News from the Department of Education:
The U.S. Department of Education today released the official FY 2009 national student loan cohort default rate, which has risen to 8.8 percent, up from 7.0 percent in FY 2008. The cohort default rates increased for all sectors: from 6.0 percent to 7.2 percent for public institutions, from 4.0 percent to 4.6 percent for private institutions, and from 11.6 percent to 15 percent at for-profit schools.
Kevin Carey explains that the number is even worse than it looks. A 15% default rate for for-profit schools in the first two years! Let’s put that in perspective.

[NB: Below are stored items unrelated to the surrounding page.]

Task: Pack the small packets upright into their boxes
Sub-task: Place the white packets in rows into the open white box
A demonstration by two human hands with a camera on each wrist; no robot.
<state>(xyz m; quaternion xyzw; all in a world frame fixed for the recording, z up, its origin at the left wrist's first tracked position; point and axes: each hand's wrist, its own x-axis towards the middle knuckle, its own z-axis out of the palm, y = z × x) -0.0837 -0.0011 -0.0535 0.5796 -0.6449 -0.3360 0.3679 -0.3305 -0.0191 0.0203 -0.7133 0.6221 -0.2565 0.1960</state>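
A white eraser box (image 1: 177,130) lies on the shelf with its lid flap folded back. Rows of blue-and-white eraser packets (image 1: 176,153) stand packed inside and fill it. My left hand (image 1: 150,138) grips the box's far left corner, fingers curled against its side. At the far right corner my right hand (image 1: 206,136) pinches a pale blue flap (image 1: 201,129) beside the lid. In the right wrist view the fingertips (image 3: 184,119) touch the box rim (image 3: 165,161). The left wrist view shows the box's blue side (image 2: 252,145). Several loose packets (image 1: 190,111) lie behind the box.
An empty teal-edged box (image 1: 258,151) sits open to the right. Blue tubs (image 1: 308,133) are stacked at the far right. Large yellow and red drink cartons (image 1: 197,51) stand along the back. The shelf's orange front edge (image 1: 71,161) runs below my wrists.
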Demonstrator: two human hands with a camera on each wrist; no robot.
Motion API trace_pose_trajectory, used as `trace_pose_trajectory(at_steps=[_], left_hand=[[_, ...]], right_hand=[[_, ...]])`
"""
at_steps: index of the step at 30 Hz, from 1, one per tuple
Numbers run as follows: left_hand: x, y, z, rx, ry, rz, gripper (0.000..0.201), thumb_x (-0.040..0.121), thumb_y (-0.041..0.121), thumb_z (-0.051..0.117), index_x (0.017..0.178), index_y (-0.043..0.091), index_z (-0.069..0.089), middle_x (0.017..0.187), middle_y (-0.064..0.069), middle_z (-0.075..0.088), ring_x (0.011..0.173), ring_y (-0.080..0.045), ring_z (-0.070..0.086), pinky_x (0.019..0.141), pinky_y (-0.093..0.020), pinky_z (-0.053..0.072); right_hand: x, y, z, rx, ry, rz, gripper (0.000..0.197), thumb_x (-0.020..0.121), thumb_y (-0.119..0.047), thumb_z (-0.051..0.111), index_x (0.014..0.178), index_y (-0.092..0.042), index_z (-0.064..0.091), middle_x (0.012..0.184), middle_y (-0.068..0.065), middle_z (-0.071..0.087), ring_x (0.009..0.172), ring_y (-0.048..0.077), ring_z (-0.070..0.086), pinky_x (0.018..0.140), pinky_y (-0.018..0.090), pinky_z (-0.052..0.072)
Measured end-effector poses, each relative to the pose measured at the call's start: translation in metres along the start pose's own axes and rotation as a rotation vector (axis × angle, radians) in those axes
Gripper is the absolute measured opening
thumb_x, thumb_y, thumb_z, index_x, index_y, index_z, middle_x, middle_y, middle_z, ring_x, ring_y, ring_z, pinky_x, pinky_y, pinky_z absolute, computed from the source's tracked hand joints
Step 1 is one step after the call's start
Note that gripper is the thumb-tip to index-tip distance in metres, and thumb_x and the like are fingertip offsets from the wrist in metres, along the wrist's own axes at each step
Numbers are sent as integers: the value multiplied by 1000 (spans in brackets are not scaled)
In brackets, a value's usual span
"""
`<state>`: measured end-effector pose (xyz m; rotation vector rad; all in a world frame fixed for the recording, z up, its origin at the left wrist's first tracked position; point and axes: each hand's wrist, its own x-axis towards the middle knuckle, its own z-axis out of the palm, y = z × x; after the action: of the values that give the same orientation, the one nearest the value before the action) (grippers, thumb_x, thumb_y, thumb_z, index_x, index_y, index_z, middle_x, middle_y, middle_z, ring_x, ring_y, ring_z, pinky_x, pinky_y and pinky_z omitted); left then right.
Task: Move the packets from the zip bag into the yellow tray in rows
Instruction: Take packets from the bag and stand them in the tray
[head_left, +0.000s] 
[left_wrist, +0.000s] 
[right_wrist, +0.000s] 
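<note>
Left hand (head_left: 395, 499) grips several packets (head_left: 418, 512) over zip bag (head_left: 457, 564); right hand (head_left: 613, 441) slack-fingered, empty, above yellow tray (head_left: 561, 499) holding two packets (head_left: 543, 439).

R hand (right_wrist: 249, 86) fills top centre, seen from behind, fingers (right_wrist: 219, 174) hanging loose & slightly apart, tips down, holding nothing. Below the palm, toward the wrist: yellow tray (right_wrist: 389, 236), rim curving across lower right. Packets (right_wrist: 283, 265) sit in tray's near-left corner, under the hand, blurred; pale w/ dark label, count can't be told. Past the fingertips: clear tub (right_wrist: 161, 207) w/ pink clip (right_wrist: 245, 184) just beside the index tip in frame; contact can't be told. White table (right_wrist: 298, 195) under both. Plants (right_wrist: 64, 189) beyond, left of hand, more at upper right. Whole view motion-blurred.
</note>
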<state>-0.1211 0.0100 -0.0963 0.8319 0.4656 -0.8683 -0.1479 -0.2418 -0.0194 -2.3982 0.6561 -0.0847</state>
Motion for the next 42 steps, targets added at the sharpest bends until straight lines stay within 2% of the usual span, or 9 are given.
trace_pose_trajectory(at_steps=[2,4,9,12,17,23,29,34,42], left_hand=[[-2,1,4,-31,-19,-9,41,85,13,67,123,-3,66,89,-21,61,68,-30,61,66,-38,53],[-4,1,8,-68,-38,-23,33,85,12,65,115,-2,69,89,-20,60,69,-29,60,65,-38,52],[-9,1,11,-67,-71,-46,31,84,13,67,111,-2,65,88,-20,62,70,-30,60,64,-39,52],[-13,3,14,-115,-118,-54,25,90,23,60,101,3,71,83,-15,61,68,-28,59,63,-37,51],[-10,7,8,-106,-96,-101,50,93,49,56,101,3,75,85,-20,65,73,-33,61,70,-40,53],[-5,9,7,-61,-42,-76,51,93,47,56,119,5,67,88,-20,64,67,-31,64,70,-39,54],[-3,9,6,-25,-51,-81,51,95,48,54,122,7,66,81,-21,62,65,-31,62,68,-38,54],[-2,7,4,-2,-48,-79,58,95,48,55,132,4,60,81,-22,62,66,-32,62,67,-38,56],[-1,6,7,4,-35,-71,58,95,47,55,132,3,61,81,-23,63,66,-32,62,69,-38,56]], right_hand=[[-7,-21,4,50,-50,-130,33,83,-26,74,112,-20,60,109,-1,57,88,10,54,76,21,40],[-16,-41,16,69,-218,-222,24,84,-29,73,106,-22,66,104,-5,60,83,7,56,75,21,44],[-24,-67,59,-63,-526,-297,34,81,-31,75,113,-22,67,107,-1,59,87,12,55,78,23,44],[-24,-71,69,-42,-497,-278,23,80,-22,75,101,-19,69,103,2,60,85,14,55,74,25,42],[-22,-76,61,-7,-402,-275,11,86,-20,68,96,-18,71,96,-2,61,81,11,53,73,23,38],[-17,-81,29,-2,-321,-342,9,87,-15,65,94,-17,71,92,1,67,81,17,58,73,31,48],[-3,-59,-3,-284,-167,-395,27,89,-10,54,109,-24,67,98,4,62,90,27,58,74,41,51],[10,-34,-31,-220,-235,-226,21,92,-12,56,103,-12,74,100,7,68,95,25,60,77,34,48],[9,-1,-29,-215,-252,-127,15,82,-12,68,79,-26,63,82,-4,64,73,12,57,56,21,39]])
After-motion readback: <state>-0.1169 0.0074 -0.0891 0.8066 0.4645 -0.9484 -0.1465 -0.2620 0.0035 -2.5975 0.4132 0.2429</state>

Let’s take a graph from the Federal Reserve Bank of Chicago’s September 2010 report Default Rates on Prime and Subprime Mortgages: Differences & Similarities. This graph is the default rate per month from origination, showing the default rate X months out from when the loan started. You can see it get worse as the years go on, showing increasing trouble and fraud in the private-label securitization pipeline:
We know from the report today that the “FY 2009 cohort consisting of borrowers whose first loan repayments came due between Oct. 1, 2008, and Sept. 30, 2009, and who defaulted before Sept. 30, 2010.” So that’s a 15% default rate for for-profit schools on an time since origination that goes from 12 months to 24 months. I’m going to add that line into the Chicago Fed’s graphic for the 2009 cohort, along with one for the 11.6% of the 2008 cohort:
It’s not subprime at its worst, but it is getting closer. Plus this data is delayed a year; the past year has been terrible for the job market, young graduates in particular, and it will likely increase again just as it has done for this recent cohort.
Indeed the employment-population ratio for 20-24 year olds with a college degree didn’t go up in 2010. As we put this graph and argument together back here, even young people with a college degree are getting hit in this recession and have a depressed level of workforce participation:
So much for just sending everyone to college as a response to this recession.
For fun: you can also get total default rates broken down by state from the government here. Just to check, I took those rates and scatterplotted them against U3 unemployment rates by state for March 2010 and found a correlation:
Why don’t we mass refinance student loans in the same way there is talk about doing a mass refinancing of houses? Like housing refis, there are significant advantages. We certainly could use some more channels for monetary policy to run through, as rates are at record lows. People struggling to make their student loan payments are in places where there is a lot of unemployment, so it is well targeted. And most crucial is that a refinancing of this would be felt by the person as a permanent increase in income; as such they’d have a high propensity to spend it, which is the best kind of stimulus.